Thursday, September 04, 2008

More News

Well, Seth conveniently stole both the camera and our earphones on his way out the door to run the Blue Ridge Relay (come on, isn't my plan to watch John McCain on the internet more important than having a soundtrack as he runs 24 miles???), so I can't post a photo of the beautiful empanadas we consumed last night. But it's just as well. I wasn't sure they would fit the mood of this entry anyhow.

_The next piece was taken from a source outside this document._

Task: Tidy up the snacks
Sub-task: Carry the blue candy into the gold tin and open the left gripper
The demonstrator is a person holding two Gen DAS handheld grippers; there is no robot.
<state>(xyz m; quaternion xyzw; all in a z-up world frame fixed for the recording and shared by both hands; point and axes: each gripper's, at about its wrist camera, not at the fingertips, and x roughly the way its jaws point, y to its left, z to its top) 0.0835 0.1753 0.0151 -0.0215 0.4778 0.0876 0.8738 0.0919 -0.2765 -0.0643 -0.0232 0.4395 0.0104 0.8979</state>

An update on my dad: yesterday they administered his second day dosage of chemotherapy, and he had some pretty awful side effects. He vomited, he experienced tremors, his legs buckled each time he tried to stand, and (worst of all) he became incoherent. MD Anderson had told my folks that "mental confusion" was a possible side effect of this chemo. You always hope that you're not in that percentage they give you of people affected. It was a very difficult day for my dad and my mom. For me, my dad's spiritual, mental, and emotional courage has been the one thing I've relied on throughout this awful encouter with cancer as a source of peace. So to hear that he was incoherent brought up a lot of grief for me. And I guess some guilt too...wishing I was there to help my mom, not knowing if and when I should just pack Myles up and go.

The VERY GOOD NEWS is that today my dad is coherent. The tremors have all but left his system, and we think that tomorrow he will be strong enough to walk on his own. His pastor spent some time with them today, and I know that was comforting and refreshing.

In consultation with my mom, his doctor, and my brother (the family doctor), my dad has decided to discontinue the chemo due to the nasty side effects. It's hard to let go of the bit of hope we had hoarded...hope that the chemo would miraculously dissolve the tumors. But I tell you what, chemo can be like a poison itself. So I actually feel a lot of relief that my dad has chosen to halt the chemo.

My plan is to stay in Asheville this weekend, then travel to Knoxville next weekend with Seth and Myles, unless my folks need or want me to come sooner than that. My dad will likely go home on Saturday.

I ran two miles this morning, and I think it helps with getting out the grief toxins. Seth's brother Greg arrived this evening, and they left for the relay race. His team will finish the race on Saturday afternoon, and Seth has trained so hard for this that I am hoping he has a blast and feels great out there. Signing off...

P.S. Much love to all my community organizer friends out there...don't let Sarah get ya down!

3 Comments:

Blogger Karson said...

I don't have the words to say right now, but please know my thoughts and prayers are sent out daily for you and your family. I just can't even imagine the summer you've had. . . and how tired you all must be. . . Congrats on the running goals, Mandy. And good luck to Seth on the relay! Amazing! If there is anything at all we can do besides pray, please let us know.

Love and BIG hugs,
Kars

6:54 PM  
Blogger Susan said...

Mandy, your dad must be so proud of you for taking on his role of running... Thinking and praying for you... Goebel hugs to you all!

8:42 AM  
Blogger MCD said...

Mandy,
I've been thinking about you so much lately and praying hard! I'm glad to hear that your dad is coherent and I will continue to pray that you have the blessing of quality time with him.